→ **Instructions for the task**:
From the data below, give the number of lines holding the word "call", with nothing else added.

### Exercise data

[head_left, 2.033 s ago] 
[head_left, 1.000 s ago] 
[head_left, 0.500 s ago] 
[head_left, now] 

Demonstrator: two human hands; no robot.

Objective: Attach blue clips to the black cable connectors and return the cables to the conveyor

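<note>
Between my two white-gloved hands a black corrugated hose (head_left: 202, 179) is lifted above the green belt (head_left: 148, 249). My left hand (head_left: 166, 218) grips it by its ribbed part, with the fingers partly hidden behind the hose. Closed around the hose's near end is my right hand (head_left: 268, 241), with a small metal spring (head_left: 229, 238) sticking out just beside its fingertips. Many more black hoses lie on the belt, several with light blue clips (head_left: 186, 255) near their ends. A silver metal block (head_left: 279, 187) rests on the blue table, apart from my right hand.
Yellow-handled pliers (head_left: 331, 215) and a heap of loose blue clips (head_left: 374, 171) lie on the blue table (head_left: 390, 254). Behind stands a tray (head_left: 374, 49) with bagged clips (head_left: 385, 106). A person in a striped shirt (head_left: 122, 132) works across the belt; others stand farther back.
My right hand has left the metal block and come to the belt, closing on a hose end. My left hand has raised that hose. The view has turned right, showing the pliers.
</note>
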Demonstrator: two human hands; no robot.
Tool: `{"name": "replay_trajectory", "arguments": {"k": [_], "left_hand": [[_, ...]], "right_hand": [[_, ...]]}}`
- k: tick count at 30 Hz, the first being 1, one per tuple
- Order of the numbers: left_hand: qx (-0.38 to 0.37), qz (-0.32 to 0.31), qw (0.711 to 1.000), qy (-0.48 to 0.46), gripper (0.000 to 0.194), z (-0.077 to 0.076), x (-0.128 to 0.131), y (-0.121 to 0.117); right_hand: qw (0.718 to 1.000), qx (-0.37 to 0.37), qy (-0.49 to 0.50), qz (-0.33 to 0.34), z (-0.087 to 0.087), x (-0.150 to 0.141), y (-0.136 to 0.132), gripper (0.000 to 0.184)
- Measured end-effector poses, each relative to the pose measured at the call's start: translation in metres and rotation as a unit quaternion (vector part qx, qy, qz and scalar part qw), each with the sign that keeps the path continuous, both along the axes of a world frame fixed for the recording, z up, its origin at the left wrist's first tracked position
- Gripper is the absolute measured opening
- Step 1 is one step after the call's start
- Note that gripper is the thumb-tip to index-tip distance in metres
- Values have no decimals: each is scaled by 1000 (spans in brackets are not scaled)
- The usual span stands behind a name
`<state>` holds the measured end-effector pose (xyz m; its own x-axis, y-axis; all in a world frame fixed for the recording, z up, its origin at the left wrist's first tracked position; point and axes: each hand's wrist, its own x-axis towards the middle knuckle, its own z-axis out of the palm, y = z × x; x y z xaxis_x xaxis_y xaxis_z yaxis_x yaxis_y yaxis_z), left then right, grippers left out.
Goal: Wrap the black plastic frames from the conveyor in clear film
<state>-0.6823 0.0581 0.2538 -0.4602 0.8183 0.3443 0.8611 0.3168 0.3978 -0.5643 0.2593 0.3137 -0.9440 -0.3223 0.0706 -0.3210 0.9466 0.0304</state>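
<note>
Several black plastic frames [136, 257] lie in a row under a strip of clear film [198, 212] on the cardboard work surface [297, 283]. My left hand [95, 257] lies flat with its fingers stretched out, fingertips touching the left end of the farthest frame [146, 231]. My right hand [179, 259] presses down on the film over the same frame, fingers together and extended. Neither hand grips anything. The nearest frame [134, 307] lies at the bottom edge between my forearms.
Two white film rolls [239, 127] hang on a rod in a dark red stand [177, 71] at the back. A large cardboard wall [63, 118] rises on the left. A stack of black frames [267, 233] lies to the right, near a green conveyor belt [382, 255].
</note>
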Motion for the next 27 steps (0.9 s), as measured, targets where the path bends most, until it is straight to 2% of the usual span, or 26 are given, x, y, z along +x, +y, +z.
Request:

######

→ **Written answer**:
2